Nous avons souhaité entendre les associations féministes, laïques, les élus locaux – notamment l'association de maires « Ville et banlieue » – les spécialistes du droit ou du salafisme. Mais avant tout, nous voulons associer à notre démarche les représentants du culte musulman : il ne s'agit pas de lutter contre un signe religieux, mais contre une manifestation politique ; il ne s'agit pas de stigmatiser les musulmans, mais de donner à la deuxième religion de France toute sa place dans l'espace de la République.
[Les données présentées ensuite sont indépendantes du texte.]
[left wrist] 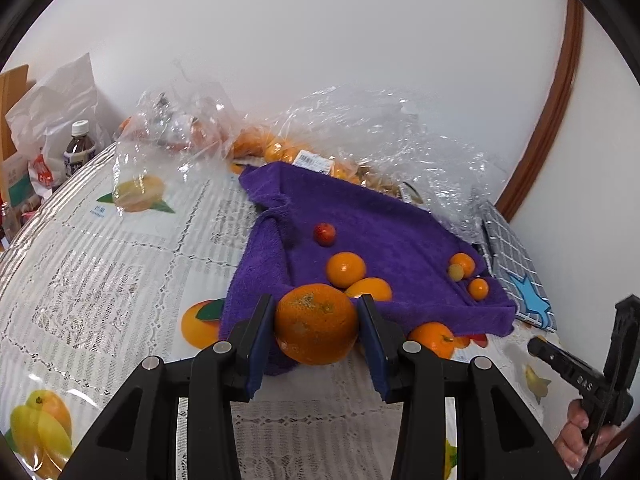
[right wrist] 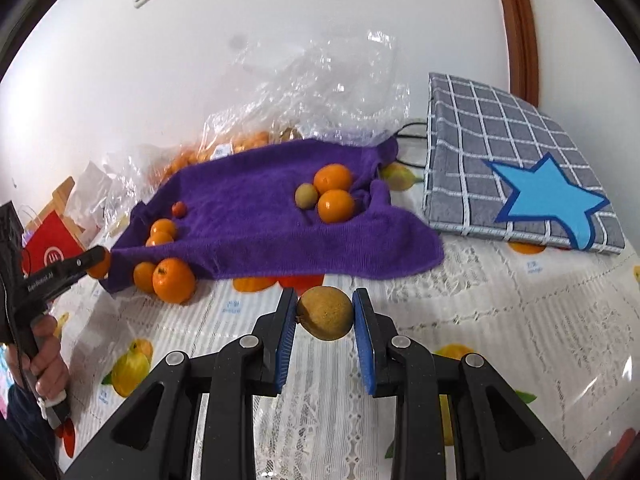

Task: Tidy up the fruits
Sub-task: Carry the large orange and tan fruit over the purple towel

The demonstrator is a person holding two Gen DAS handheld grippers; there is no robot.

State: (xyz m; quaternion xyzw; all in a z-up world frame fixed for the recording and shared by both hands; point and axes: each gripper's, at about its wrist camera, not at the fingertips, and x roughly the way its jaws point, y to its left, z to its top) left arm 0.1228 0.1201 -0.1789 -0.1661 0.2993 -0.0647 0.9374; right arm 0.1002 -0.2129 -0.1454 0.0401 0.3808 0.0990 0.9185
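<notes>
My left gripper (left wrist: 316, 312) is shut on a large orange (left wrist: 316, 330), held just at the near edge of the purple towel (left wrist: 360, 224). Several small oranges (left wrist: 346, 269), a tiny red fruit (left wrist: 324, 234) and a greenish round fruit (left wrist: 455, 271) lie on the towel. Another orange (left wrist: 432, 338) rests on the table beside the towel's edge. My right gripper (right wrist: 325, 312) is shut on a brownish-green round fruit (right wrist: 325, 313), above the lace tablecloth in front of the purple towel (right wrist: 260, 216). Two oranges (right wrist: 335, 205) and a greenish fruit (right wrist: 306, 196) sit on the towel's right part.
Clear plastic bags (left wrist: 360, 132) with more oranges lie behind the towel by the wall. A grey checked cloth with a blue star (right wrist: 520, 168) lies at the right. A bottle (left wrist: 79, 148) and paper bags stand at the far left. A person's hand (right wrist: 44, 360) grips the left tool.
</notes>
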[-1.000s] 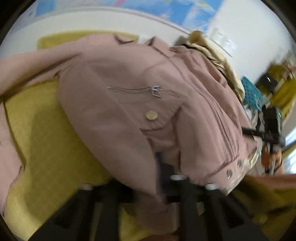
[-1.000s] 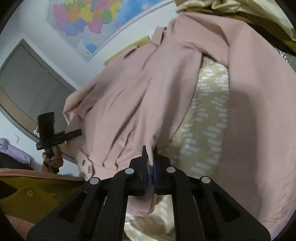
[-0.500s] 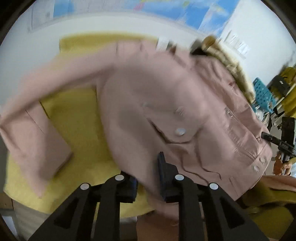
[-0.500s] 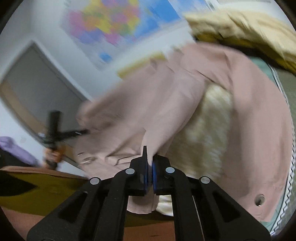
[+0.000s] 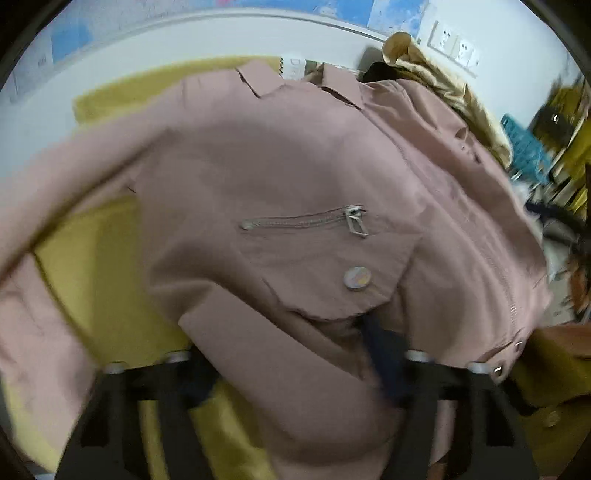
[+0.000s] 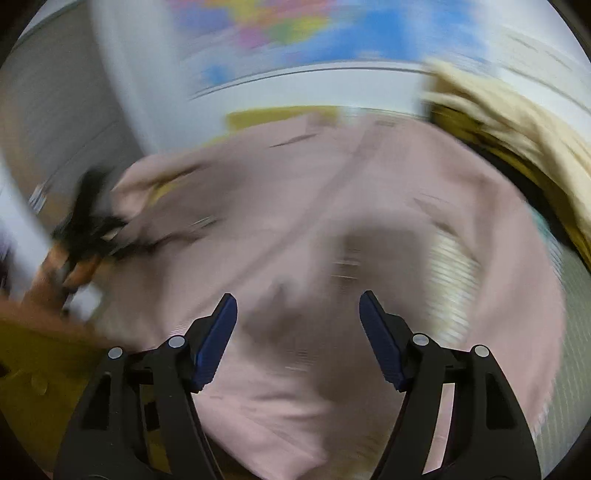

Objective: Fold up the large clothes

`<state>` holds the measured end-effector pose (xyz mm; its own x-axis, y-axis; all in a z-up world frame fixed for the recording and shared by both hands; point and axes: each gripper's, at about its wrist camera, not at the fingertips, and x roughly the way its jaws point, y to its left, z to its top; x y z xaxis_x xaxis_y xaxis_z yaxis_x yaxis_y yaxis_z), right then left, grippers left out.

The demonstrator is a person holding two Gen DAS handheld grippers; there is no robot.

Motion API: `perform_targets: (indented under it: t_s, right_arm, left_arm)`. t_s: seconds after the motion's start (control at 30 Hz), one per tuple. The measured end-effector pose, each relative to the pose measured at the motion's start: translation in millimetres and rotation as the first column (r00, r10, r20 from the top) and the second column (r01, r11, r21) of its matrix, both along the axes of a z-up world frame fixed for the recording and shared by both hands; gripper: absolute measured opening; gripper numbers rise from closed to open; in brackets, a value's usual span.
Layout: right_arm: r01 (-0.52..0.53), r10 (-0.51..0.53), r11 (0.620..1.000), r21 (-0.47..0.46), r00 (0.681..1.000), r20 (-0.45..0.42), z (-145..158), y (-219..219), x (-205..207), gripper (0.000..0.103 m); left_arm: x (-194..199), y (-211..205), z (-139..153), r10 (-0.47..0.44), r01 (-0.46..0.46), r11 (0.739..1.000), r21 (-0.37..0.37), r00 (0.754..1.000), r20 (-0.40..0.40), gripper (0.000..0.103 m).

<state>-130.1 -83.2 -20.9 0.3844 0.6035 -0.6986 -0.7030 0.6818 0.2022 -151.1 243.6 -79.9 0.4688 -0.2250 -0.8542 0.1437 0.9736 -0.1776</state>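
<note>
Yellow cloth-covered surface under everything, white wall behind, blurred coloured map at 12 o'clock in right view. Wall sockets at 1 o'clock in left view, teal crate at 2 o'clock. Cream and mustard clothes heap at 2 o'clock in right view.

Left gripper angled down over surface, jaws just been opening, apart now, jacket hem draped across the gap; pads mostly hidden, contact unclear. Right gripper tilted down, jaws just been opening, wide apart, nothing pinched, fabric lying below.

One pink jacket, spread on surface at centre, collar toward 12 o'clock. One chest zip, one pocket snap button.
</note>
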Motion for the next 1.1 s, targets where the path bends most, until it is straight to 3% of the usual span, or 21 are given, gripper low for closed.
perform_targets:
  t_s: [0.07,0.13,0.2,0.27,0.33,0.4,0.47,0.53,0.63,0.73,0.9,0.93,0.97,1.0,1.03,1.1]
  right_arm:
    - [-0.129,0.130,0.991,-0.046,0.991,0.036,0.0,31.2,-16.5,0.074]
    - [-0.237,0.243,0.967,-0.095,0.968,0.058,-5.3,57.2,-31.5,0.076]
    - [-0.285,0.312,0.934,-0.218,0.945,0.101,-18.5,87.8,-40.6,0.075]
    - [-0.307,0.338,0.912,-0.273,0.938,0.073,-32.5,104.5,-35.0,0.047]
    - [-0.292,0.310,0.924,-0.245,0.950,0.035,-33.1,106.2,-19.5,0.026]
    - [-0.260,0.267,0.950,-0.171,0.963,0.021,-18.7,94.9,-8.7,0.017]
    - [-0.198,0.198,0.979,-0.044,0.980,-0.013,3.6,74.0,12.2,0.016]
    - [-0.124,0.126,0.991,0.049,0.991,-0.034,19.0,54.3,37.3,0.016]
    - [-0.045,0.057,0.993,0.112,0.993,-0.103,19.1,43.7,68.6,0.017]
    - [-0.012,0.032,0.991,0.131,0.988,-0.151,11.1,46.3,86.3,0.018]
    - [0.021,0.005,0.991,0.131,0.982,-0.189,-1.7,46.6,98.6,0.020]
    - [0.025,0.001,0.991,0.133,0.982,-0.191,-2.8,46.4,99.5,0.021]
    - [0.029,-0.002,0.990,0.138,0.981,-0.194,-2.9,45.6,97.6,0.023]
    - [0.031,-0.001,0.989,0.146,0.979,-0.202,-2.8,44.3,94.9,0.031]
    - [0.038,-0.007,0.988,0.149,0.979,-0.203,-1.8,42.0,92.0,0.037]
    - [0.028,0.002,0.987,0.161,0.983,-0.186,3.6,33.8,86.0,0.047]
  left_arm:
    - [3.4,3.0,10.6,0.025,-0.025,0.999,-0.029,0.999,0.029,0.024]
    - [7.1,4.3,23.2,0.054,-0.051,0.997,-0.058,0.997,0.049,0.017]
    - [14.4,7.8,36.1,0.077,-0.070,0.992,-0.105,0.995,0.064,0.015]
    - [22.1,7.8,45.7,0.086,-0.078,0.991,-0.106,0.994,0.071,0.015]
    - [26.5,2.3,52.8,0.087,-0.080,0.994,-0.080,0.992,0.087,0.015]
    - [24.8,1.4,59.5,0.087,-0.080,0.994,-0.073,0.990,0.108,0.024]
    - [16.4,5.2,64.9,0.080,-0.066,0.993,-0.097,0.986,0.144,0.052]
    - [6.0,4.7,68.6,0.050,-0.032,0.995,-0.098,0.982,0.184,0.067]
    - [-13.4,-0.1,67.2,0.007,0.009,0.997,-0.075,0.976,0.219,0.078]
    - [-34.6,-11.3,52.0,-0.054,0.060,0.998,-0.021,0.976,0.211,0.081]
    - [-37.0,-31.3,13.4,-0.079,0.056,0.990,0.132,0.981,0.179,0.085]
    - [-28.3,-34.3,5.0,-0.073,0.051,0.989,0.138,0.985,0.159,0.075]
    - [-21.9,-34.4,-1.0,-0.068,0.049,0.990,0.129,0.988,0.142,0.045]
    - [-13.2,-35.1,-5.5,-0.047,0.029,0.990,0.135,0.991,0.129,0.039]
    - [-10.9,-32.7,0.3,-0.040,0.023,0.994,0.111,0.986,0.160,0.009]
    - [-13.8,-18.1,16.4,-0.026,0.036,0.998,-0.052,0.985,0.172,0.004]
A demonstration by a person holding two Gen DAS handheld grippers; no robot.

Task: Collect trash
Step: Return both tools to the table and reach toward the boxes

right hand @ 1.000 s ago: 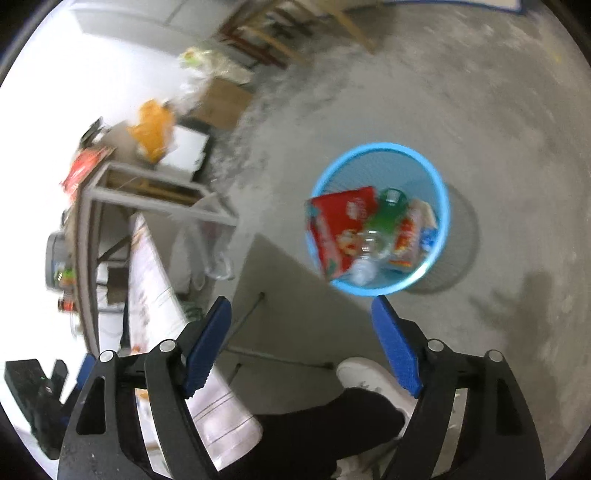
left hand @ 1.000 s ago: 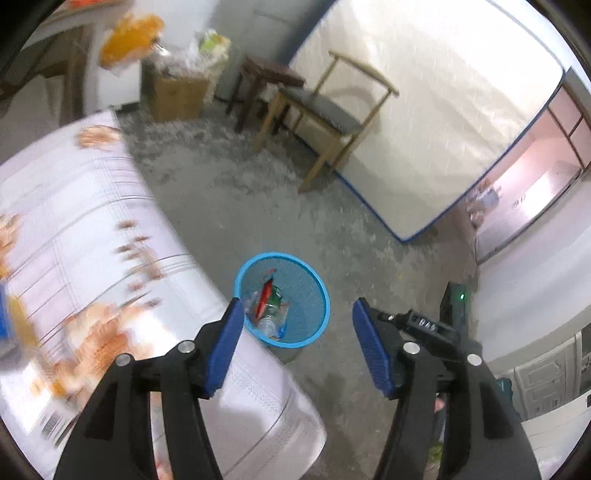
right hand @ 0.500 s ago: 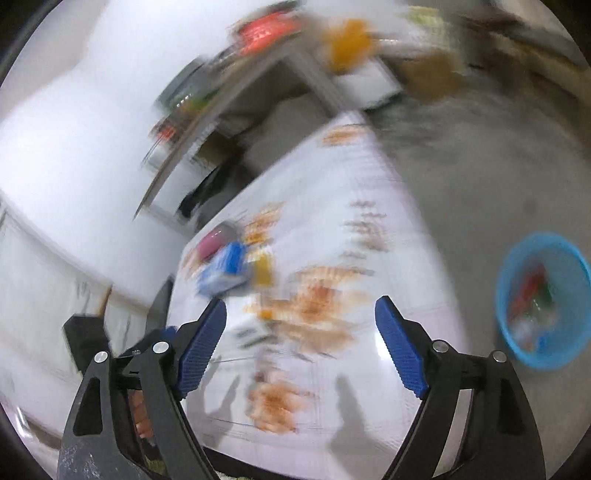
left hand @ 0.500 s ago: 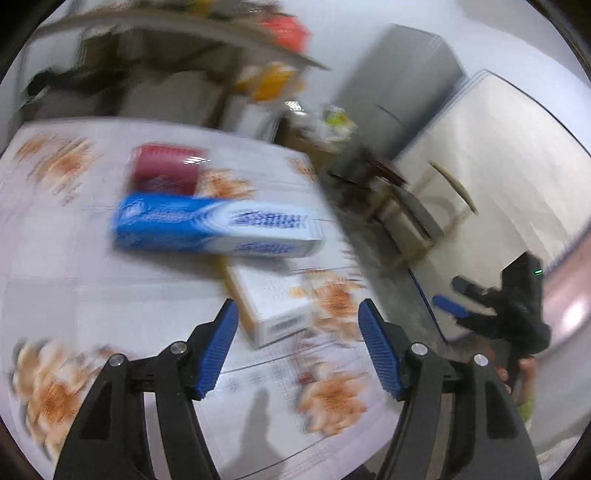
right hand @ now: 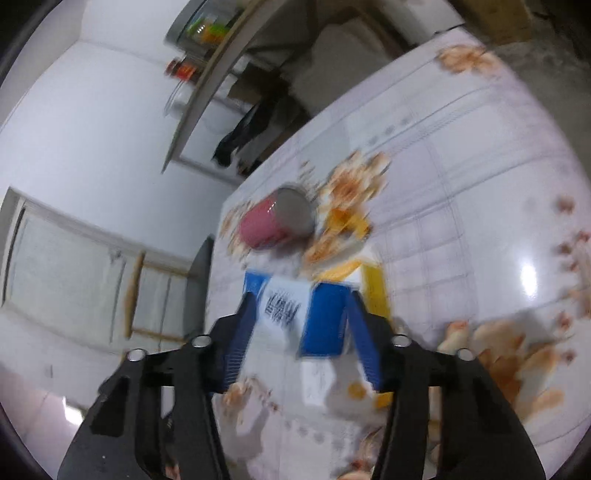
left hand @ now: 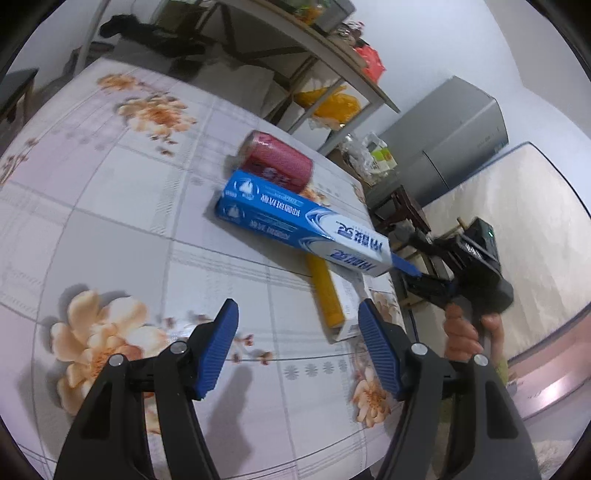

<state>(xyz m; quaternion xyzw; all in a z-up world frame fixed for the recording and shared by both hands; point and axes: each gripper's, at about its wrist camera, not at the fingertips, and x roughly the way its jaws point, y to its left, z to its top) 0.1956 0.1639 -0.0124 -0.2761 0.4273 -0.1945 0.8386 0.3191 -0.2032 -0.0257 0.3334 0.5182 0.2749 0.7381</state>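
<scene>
A blue toothpaste box (left hand: pixel 295 221) lies on the floral tablecloth (left hand: pixel 110 229), resting across a yellow and white box (left hand: pixel 332 299). A red can (left hand: pixel 277 166) lies on its side behind them. My left gripper (left hand: pixel 297 350) is open and empty, just short of the yellow box. My right gripper (right hand: pixel 303 332) is open with its jaws either side of the near end of the blue box (right hand: pixel 295 310). It also shows at the right in the left wrist view (left hand: pixel 417 280). The red can (right hand: pixel 273 221) lies beyond it.
A metal shelf (left hand: pixel 295 33) with bags and jars stands behind the table. A grey fridge (left hand: pixel 454 147), a wooden chair (left hand: pixel 402 206) and a mattress (left hand: pixel 517 236) stand to the right. The table's near edge (left hand: pixel 295 458) is close below my left gripper.
Both grippers have swung from the blue bin on the floor up to the table. The right gripper has come in around the end of the blue box. The left has neared the yellow box.
</scene>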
C'est la raison pour laquelle nous tenterons de leur faire partager un certain nombre de préconisations, en les conviant, avec les représentants des maires, à une nouvelle séance de travail. La votation suisse, le débat sur l'identité nationale font partie du contexte dans lequel notre mission est appelée à réfléchir. Mais notre volonté a toujours été de nous en tenir à la question du port du voile intégral, à son insertion dans la problématique du vivre ensemble. C'est dans cet esprit constructif que nous souhaitons poursuivre notre réflexion
Nous accueillons aujourd'hui M. Antoine Sfeir, journaliste et écrivain. Monsieur Sfeir, vous avez notamment publié en 2007 Les islamismes d'hier à aujourd'hui, et vous dirigez Les Cahiers de l'Orient. Souvent sollicité par les médias et apprécié du grand public, vous êtes un fin connaisseur de l'islam et du monde arabe. Pourriez-vous retracer les origines et l'évolution de la pratique du port du voile intégral, dans les pays musulmans et dans le reste du monde ? Cette pratique est-elle en extension ? Si oui, est-ce un signe du progrès du fondamentalisme ?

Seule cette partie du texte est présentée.